EXERCISE DETAILS: Where does the string "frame" appear in the material? Copy each line that holds it.

*** Block opens ***

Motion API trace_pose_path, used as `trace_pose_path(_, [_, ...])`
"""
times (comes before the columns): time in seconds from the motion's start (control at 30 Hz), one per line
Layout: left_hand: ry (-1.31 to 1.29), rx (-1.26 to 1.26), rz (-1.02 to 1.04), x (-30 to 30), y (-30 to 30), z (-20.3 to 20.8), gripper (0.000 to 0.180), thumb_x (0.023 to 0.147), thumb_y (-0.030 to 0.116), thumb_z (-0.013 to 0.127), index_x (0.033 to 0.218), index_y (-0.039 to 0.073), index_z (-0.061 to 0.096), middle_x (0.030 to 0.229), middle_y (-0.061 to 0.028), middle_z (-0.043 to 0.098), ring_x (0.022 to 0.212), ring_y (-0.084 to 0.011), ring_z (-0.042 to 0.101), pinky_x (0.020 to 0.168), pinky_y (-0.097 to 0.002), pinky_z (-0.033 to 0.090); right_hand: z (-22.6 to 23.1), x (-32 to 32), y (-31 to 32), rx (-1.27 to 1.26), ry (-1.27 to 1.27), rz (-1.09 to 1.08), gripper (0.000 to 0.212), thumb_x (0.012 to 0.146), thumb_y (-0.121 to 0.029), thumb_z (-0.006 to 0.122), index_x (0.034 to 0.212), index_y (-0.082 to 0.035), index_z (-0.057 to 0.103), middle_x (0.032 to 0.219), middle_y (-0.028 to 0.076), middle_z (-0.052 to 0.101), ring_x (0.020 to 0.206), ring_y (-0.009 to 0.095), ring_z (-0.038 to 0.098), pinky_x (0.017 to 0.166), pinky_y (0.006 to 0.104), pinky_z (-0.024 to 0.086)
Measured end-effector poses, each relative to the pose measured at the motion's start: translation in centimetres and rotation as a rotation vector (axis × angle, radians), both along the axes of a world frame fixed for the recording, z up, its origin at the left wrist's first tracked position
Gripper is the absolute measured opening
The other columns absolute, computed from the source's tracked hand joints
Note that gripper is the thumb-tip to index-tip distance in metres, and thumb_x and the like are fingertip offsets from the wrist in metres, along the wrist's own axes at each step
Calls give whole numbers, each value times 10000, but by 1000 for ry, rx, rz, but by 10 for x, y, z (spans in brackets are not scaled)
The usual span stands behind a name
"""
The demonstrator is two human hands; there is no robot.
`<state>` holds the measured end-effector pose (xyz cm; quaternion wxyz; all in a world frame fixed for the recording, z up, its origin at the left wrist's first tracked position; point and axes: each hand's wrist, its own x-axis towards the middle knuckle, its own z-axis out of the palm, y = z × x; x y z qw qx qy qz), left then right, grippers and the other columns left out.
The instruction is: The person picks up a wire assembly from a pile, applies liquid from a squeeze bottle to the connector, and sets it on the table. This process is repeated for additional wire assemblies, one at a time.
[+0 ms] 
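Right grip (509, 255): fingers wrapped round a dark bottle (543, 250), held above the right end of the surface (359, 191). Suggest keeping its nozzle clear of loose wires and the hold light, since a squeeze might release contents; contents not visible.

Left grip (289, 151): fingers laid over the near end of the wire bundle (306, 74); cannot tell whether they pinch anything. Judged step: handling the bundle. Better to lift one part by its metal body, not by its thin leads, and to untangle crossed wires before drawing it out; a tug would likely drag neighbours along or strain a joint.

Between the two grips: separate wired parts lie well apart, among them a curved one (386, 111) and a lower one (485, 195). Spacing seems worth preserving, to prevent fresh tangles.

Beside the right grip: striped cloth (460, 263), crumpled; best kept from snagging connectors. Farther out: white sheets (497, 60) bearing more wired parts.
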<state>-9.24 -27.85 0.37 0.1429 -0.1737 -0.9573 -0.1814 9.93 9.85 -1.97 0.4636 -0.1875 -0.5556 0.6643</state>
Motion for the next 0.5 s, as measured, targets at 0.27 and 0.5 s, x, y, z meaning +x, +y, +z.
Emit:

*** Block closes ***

YOUR RESPONSE:
Measured end-effector poses, each relative to the pose measured at the motion's start: translation in centimetres and rotation as a rotation vector (axis × angle, radians), both along the axes of a world frame fixed for the recording, z up, its origin at the left wrist's first tracked position
`<state>` holds the measured end-effector pose (xyz cm; quaternion wxyz; all in a world frame fixed for the recording, z up, its origin at the left wrist's first tracked position; point and axes: each hand's wrist, its own x-axis towards the middle knuckle, its own z-axis out of the palm, y = z × x; x y z qw qx qy qz), left then right, grippers and the other columns left out.

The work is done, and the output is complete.